From the entries below, please output exactly the lines starting at the one containing "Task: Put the" and ending at the one containing "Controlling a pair", both included.

=== Begin Enclosure ===

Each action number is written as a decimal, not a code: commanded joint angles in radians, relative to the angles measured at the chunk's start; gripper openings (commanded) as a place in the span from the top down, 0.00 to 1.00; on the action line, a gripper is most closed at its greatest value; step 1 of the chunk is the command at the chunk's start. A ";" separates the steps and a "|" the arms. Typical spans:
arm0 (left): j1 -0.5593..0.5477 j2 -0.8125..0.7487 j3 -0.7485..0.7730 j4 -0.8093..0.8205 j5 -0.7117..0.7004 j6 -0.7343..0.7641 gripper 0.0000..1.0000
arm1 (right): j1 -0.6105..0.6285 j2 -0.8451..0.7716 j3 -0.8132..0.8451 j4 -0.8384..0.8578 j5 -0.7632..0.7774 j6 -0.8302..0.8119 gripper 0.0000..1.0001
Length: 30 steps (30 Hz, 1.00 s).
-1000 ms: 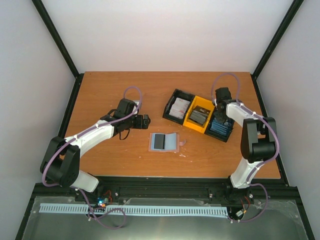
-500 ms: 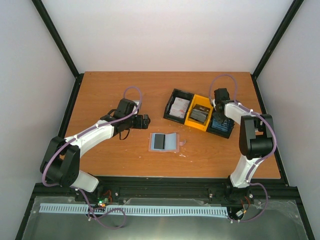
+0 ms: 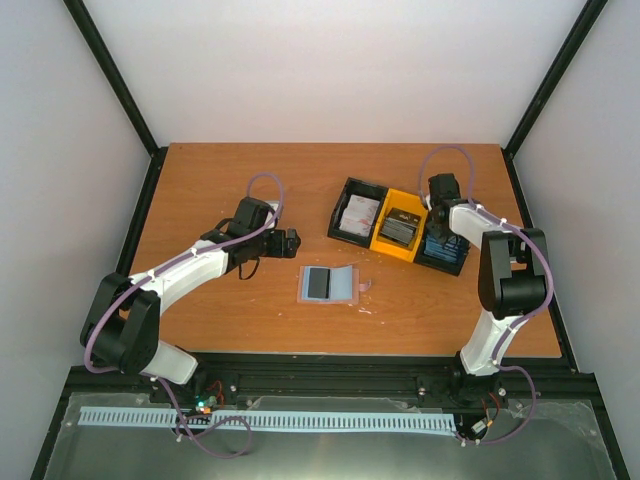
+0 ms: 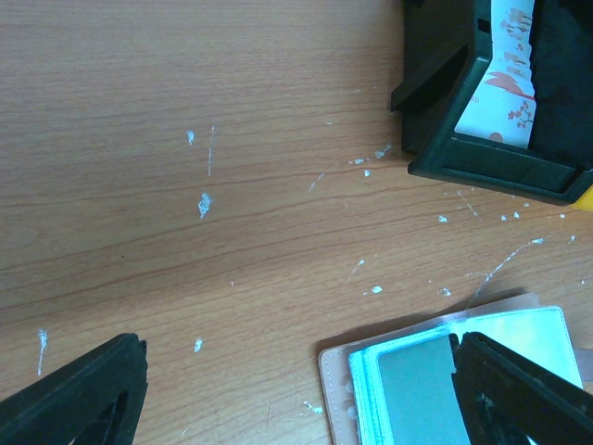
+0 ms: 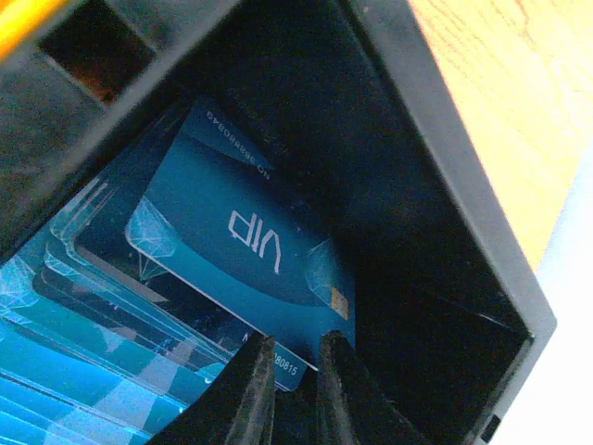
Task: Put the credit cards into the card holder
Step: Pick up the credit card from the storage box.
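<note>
Our left hand [image 3: 290, 241] hangs with fingers wide apart over the bench [image 3: 200, 190], beside the open holder [image 3: 343, 286]. Our right hand [image 5: 295, 360] sits in the black bin [image 5: 445, 213], fingers nearly together at a blue card [image 5: 232, 241]; whether they grip it we cannot tell.

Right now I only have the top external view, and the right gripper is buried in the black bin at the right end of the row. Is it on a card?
Observer: The right wrist view shows the right gripper nearly shut, with a corner of the top blue VIP card between its fingers. I cannot tell whether it is clamped.
Operator: And is the left gripper carrying anything?
Observer: No. In the left wrist view the left gripper is wide open and empty above bare table, with the card holder showing beside one finger.
</note>
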 commanded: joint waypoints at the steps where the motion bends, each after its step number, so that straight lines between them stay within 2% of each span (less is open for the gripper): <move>1: 0.004 -0.001 0.007 0.021 -0.010 0.008 0.09 | 0.001 0.012 0.012 0.055 0.042 -0.030 0.85; 10: 0.004 -0.002 0.001 0.021 -0.014 0.006 0.09 | 0.001 0.023 -0.013 0.139 0.058 -0.075 0.77; 17: 0.004 -0.003 0.000 0.019 -0.018 0.008 0.09 | 0.001 0.059 -0.008 0.144 0.034 -0.082 0.75; 25: 0.004 0.000 0.000 0.020 -0.018 0.006 0.09 | 0.001 0.051 0.005 0.107 -0.006 -0.068 0.64; 30: 0.003 0.001 0.001 0.019 -0.018 0.008 0.09 | 0.001 0.046 0.006 0.109 0.002 -0.062 0.62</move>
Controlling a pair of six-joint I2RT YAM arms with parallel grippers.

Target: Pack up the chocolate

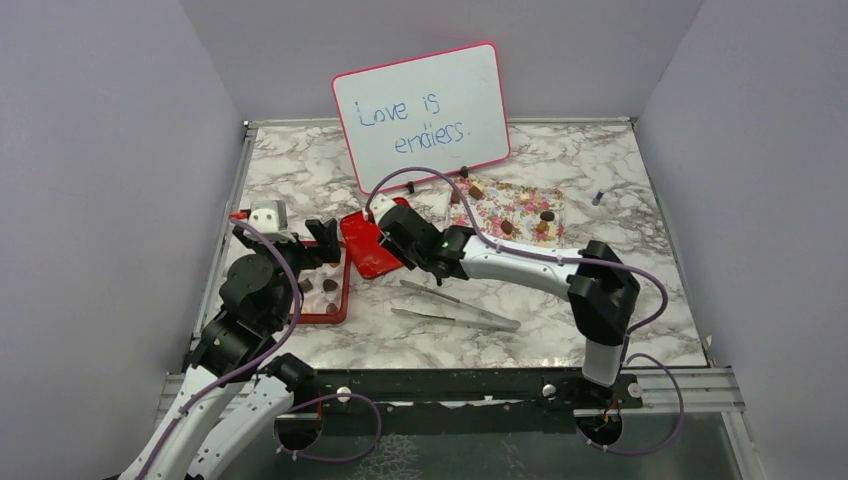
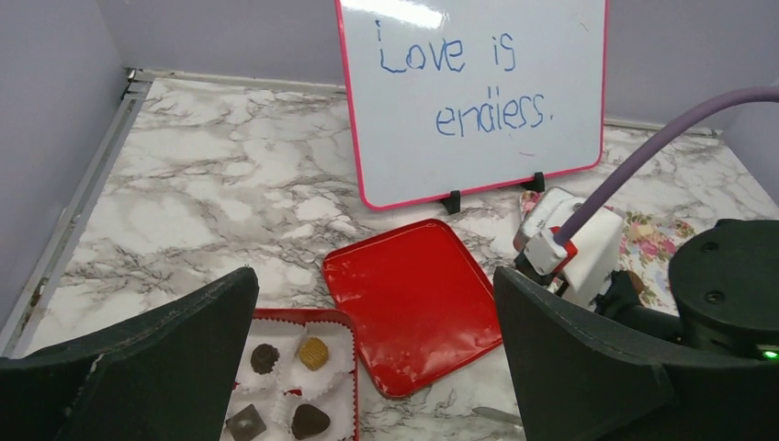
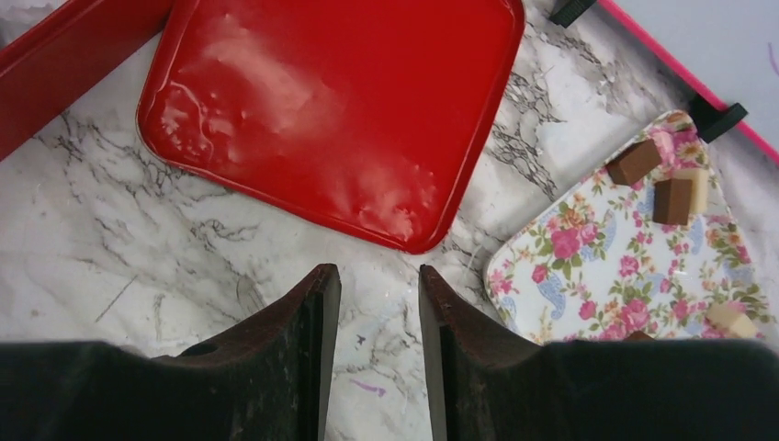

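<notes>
Several pieces of chocolate (image 2: 313,353) sit in white paper cups in the red box (image 2: 354,386) at the left, also seen as chocolate (image 1: 330,286) in the top view. More chocolate (image 3: 673,200) lies on the flower-patterned tray (image 3: 634,266). The red lid (image 2: 413,303) lies flat between box and tray. My left gripper (image 2: 375,276) hangs wide open above the box's far end, holding nothing. My right gripper (image 3: 377,273) is low over bare marble by the lid's near corner, its jaws partly apart with nothing between them.
A pink-framed whiteboard (image 1: 420,115) stands at the back. Metal tweezers (image 1: 455,305) lie on the marble in front of the right arm. The tray (image 1: 510,210) is right of the lid (image 1: 370,245). A small dark-capped object (image 1: 597,197) lies at the far right.
</notes>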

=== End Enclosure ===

*SOLUTION FOR THIS PROBLEM*:
Task: Put the credit cards into the card holder
Step: Pick up the credit card from the storage box.
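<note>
Our left hand [image 3: 290, 241] hangs with fingers wide apart over the bench [image 3: 200, 190], beside the open holder [image 3: 343, 286]. Our right hand [image 5: 295, 360] sits in the black bin [image 5: 445, 213], fingers nearly together at a blue card [image 5: 232, 241]; whether they grip it we cannot tell.

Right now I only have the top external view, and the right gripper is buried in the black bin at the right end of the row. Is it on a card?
Observer: The right wrist view shows the right gripper nearly shut, with a corner of the top blue VIP card between its fingers. I cannot tell whether it is clamped.
Operator: And is the left gripper carrying anything?
Observer: No. In the left wrist view the left gripper is wide open and empty above bare table, with the card holder showing beside one finger.
</note>
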 commanded: joint waypoints at the steps where the motion bends, each after its step number, so that straight lines between them stay within 2% of each span (less is open for the gripper): <move>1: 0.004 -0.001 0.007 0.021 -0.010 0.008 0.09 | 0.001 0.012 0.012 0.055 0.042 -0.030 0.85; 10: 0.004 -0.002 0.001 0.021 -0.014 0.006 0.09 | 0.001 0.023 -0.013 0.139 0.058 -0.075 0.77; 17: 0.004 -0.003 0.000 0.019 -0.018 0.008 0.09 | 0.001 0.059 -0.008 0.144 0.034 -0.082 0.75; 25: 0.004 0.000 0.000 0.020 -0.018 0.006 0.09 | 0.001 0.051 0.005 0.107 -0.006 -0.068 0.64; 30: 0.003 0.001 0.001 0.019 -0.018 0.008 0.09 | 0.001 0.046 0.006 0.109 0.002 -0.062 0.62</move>
Controlling a pair of six-joint I2RT YAM arms with parallel grippers.

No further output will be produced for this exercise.